Quale sarà il passo successivo alle importanti discussioni che avete sviluppato sull'argomento?
Abbiamo proposto questo tema perché crediamo sia importante in questo periodo adoperarsi per la costruzione di un “modello fiduciario” delle istituzioni che riscopra il sentimento di appartenenza ad una società e ad uno Stato grazie a una condivisa passione civile, che veda gli italiani, uomini e donne, coinvolti in un grande progetto di sviluppo integrato e strutturale. Il CIF intende condividere le proprie riflessioni con altre associazioni e con le istituzioni per offrire alle donne occasioni di formazione, “per contribuire alla crescita e allo sviluppo delle persone e delle singole comunità in ordine alla vita sociale, culturale e politica”. È quanto recita il nostro Statuto (art. 3).

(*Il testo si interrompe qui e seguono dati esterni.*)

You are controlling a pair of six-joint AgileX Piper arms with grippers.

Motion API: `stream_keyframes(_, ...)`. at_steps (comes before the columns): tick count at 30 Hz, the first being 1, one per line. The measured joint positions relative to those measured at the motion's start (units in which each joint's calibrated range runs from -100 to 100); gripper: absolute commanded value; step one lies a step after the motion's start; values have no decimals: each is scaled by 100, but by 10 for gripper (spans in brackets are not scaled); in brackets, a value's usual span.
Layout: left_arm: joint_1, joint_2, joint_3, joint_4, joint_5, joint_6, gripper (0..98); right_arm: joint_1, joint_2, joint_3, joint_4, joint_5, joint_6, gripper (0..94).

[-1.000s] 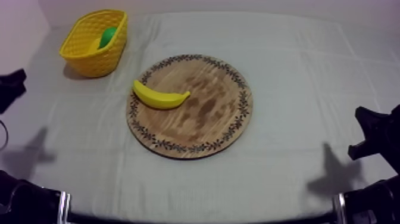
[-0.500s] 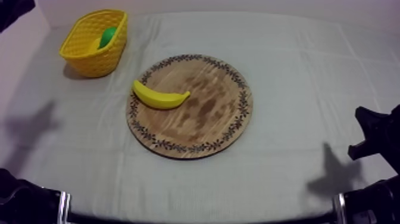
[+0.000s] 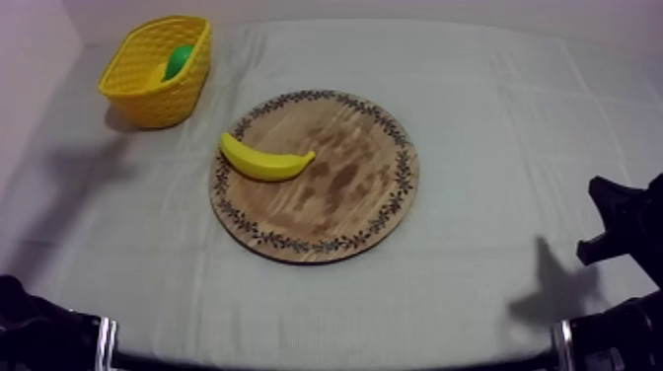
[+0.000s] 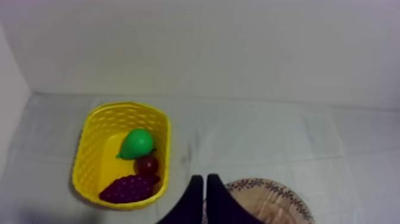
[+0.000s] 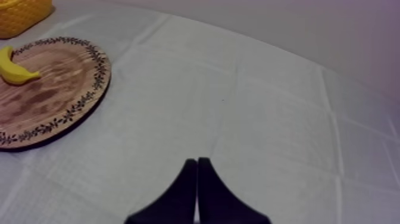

Si tratta di un lavoro di rete nel quale l’Associazione è da sempre impegnata e per il quale vanta un’esperienza che ha superato i sessant’anni. Un lavoro maggiore resta da fare soprattutto con le giovani poiché ci rendiamo conto che più difficile è il loro coinvolgimento. Resta priorità per l’Associazione l’esercizio di una cittadinanza attiva che richiede una diffusa cultura dell’apprendimento che abbia come obiettivo prioritario la centralità della persona considerata nella sua interezza, secondo lo spirito e i principi cristiani.